A heterosexual with a fine arts background (at 14 she interned for William Burroughs), Jenkins first learned of Wuornos' story when it broke on the news. A follower of true-crime books and films, Jenkins felt Wuornos' story 'would fit so beautifully in a character film.' After completing the American Film Institute (AFI) Directors' Program and short films, she started constructing her Monster.
Letters were exchanged with Wuornos with hopes of meeting and keeping her involved throughout Monster's making. On the night before her execution, the sped-up date of which prevented their ever meeting, Wuornos granted Jenkins access to an archive of letters written to her only friend since childhood, Dawn. Jenkins credits Broomfield as extremely 'generous,' providing footage and an advance cut of Aileen. In addition, Jenkins researched books, court documents, testimonies, and 'anything I could get my hands on.' All this research and access gave Jenkins the upper hand when it came to writing the script and attaching herself as director. It also resulted in numerous monetary offers from industry suits, some of whom had the idea of Monster becoming a steamy lesbian serial killer flick.

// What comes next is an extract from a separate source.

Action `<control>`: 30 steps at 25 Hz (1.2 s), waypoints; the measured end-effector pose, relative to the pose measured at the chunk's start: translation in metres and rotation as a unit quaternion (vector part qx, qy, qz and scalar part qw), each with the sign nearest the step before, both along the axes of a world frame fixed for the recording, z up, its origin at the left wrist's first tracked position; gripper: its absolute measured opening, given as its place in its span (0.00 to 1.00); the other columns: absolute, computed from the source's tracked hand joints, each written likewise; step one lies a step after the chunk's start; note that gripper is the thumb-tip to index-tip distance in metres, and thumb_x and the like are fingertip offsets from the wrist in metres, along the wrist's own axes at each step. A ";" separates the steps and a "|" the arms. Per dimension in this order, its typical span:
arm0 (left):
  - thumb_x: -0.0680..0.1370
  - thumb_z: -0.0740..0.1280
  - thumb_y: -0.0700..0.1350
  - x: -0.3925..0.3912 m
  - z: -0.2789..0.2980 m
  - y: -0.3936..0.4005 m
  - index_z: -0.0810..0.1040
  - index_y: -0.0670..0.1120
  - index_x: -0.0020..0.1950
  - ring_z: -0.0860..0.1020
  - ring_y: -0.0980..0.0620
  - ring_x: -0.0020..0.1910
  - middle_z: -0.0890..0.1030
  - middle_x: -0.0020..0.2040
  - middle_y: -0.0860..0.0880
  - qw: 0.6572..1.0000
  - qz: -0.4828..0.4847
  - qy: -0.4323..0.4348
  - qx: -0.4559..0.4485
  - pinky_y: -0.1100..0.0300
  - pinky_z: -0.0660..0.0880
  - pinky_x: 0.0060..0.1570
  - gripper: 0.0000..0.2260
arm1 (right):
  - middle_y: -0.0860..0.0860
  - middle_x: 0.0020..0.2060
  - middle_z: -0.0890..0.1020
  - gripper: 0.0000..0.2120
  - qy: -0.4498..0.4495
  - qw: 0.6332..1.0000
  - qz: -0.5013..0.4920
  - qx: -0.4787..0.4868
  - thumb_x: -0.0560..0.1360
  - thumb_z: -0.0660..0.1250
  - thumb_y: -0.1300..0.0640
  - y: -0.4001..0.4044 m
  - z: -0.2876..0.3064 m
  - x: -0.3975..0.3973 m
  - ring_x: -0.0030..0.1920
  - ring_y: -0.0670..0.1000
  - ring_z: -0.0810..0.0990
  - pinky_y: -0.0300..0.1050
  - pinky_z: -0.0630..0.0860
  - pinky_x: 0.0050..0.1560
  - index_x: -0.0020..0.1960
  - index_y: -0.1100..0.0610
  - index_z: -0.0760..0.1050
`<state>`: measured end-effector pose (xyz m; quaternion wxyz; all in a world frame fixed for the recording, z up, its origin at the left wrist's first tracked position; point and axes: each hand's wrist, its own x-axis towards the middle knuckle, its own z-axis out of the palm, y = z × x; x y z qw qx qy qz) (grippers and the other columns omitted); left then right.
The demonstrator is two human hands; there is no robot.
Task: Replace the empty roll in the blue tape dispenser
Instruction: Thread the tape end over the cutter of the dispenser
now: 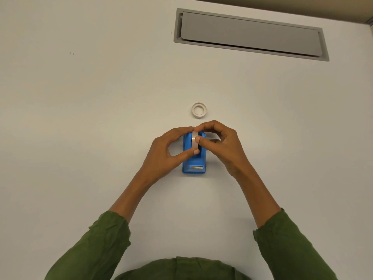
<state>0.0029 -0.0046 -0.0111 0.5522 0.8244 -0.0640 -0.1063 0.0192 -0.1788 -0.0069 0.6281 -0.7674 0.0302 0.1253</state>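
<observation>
A blue tape dispenser (pixel 194 161) stands on the white table, its metal cutter facing me. A tape roll (pixel 194 140) sits upright in the dispenser's top slot. My left hand (pixel 168 152) pinches the roll from the left, thumb at its near side and fingers over the top. My right hand (pixel 220 144) grips the roll from the right, thumb pressed on its rim. A second white roll ring (pixel 199 110) lies flat on the table just beyond the dispenser, apart from both hands.
A grey recessed cable hatch (pixel 250 34) is set into the table at the far right. The table's far edge runs along the top right corner. Green sleeves cover both forearms near the bottom.
</observation>
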 end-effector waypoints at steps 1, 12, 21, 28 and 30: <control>0.71 0.72 0.49 0.000 0.000 0.000 0.74 0.51 0.64 0.73 0.62 0.60 0.77 0.62 0.55 1.000 -0.002 -0.001 0.002 0.74 0.67 0.59 0.22 | 0.44 0.46 0.83 0.06 0.005 1.000 -0.005 0.001 0.72 0.72 0.59 0.000 0.000 0.001 0.52 0.42 0.79 0.38 0.77 0.48 0.47 0.51 0.80; 0.70 0.72 0.50 0.000 0.000 0.001 0.75 0.51 0.63 0.73 0.64 0.59 0.77 0.61 0.57 1.000 0.000 0.001 -0.003 0.75 0.67 0.58 0.22 | 0.48 0.47 0.83 0.04 0.008 1.000 -0.005 0.011 0.73 0.70 0.56 -0.001 0.001 0.006 0.51 0.42 0.80 0.37 0.76 0.50 0.48 0.53 0.81; 0.70 0.73 0.48 0.000 0.001 0.001 0.74 0.50 0.64 0.73 0.61 0.61 0.77 0.62 0.54 1.000 -0.008 -0.001 0.000 0.72 0.68 0.60 0.23 | 0.49 0.50 0.82 0.06 -0.011 0.999 0.020 0.028 0.73 0.71 0.60 -0.002 -0.001 0.002 0.55 0.47 0.79 0.41 0.78 0.50 0.49 0.55 0.81; 0.69 0.74 0.49 0.000 -0.001 0.002 0.74 0.52 0.64 0.73 0.65 0.59 0.77 0.61 0.58 1.000 -0.011 0.000 0.002 0.76 0.66 0.58 0.24 | 0.51 0.48 0.83 0.02 -0.006 1.000 -0.005 0.017 0.74 0.70 0.59 0.001 -0.003 0.006 0.50 0.43 0.80 0.33 0.76 0.47 0.46 0.53 0.80; 0.69 0.73 0.50 0.000 -0.001 0.001 0.74 0.52 0.63 0.73 0.66 0.59 0.77 0.60 0.59 1.000 -0.008 -0.003 0.001 0.76 0.66 0.57 0.23 | 0.51 0.48 0.83 0.03 -0.008 1.000 -0.004 0.013 0.74 0.69 0.58 0.001 -0.003 0.006 0.50 0.42 0.80 0.32 0.75 0.47 0.47 0.55 0.81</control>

'They kept trying to pay me the whole time I was writing it and I kept not taking the money because I knew where they were going to take it,' she recalls. 'Talking to Aileen and all these people [involved in her case] I was really smacked in the face by how serious this undertaking was. So I wouldn't take money until we already had a production date and Charlize was attached. Only then. This also made it so much easier to insist upon being director.'
From the get-go Theron was Jenkins' first choice to play Wuornos. A gorgeous South African model/ballerina/actress who emigrated to the USA in 1994, Theron may seem an unusual prospect for such an unglamorous role. Yet Jenkins saw the committed, talented actress underneath the glamour, not to mention foreshadows of a willingness to forego vanity. 'I woke up in the middle of the night and Devil's Advocate was on TV and it was this extreme close-up of Charlize,' she recalls, 'with red eyes and puffy and snot coming out of her nose, which is so unvain. I was like, 'oh, that's right, Charlize can do it,' wrote it down and fell back asleep. Ultimately, I was much more worried about somebody who's brave enough and strong enough to do what's necessary to play her, and Charlize was.'
Theron was still in South Africa when Wuornos made headlines, so when the script came her way she didn't realize that Monster was based on a real person. She was also unaware of the physical transformation—she gained 30 pounds, wore false teeth fabricated by Art Sakamoto, contact lenses, and had her skin texture/coloring flawlessly altered by makeup artist Toni G.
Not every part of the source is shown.